DD: Obviously you can do better when you don't have to jump so far to communicate.
DB: It goes beyond that. If I look at energy-efficient algorithms, most of our power goes for driving pins on a chip. The more we can keep local, the more energy efficient our solution. Power is a driving cost and a constraint for a machine room. Having a most power-efficient high performance computer is a primary concern, versus raw performance.
DD: So would such algorithms be implicit in the processor architecture, or be found in the microcode, or the firmware?
DB: No, I'm talking about user-level algorithms.
DD: User-level algorithms tuned to save electrical power in parallel computation?
DB: Right. For instance, since as I've said, the majority of power goes to drive pins on a chip, we can look at algorithms and their tradeoffs and choose the algorithms which move data less and thus have a more power-efficient solution.
DD: Under any architecture and for many reasons you do better if you move data less.
DB: The problem we face today is we haven't given our programmers the tools to understand data movement and locality. Since the 1960s, we teach students that a compute operation, a multiply, an addition, is expensive but all memory accesses come for free. That was true through the mid 1990s, but as memory access started to become expensive, we introduced caches, prefetching, and other techniques to maintain the illusion that memory is fast and close.
We're still not teaching students at most schools in most programs that the expensive part is the data movement.
DD: Even cache access is painful?
DB: The cache gives the illusion that we have a very large memory running at processor speed. As our processors have gotten faster, memory has gotten faster, but not at the same rate.
As we go to multicore, we have added pressure on the cache. After two to four cores sharing a cache, we find that they start to stomp on each other.
DD: Cache architecture wasn't really designed for multicore.
DB: Correct, nor was it designed for today, when processor speeds are so much faster than memory speeds. Yet we haven't taught our students and our programmers to exploit locality which is need to get good performance from cache.
And then there are applications which don't perform well with cache. For instance, if you have a business application which just jumps around in memory ...
DD: ... doing lookups ...
DB: ... you end up pulling in a full cache line even though you only need a byte or a word.
DD: So the caches slow things down.
DB: Yeah. I sense that I'm preaching to the choir.
DD: You're saying things I always suspected were true but didn't have the impetus to research.
DB: Most people don't understand this. The high-performance computing community has been a niche of the top-notch people in computer science. If you're dealing with their problems, linear algebra and dense matrices, this often isn't an issue, since you stream through memory as you do big dense matrix operations.
DD: In order.
DB: Or even reformulated to have very good cache locality, versus most client applications, business applications, which don't have such a regular memory access pattern.
DD: The sort of thing where you jump around in records randomly.

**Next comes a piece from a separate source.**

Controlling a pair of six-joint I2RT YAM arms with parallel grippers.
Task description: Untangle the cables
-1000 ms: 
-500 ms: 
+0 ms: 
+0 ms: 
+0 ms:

DB: Or where internal storage is linked lists, pointer-based data structures.
DD: As Tim Mattson asked, "We know how to hire experts. How do we get a million regular programmers around the world to routinely write parallel code?"
DB: In my experience over a number of years, both my personal learning experience plus the students that I've taught, we have to redo our education system.
At Georgia Tech, we created a new department that we call Computational Science and Engineering which handles multicore, parallel programming and high performance computing. We're changing our curriculum to make all algorithms in programming classes parallel at the start. We feel that we need to teach parallelism as a first topic, not an add-on later.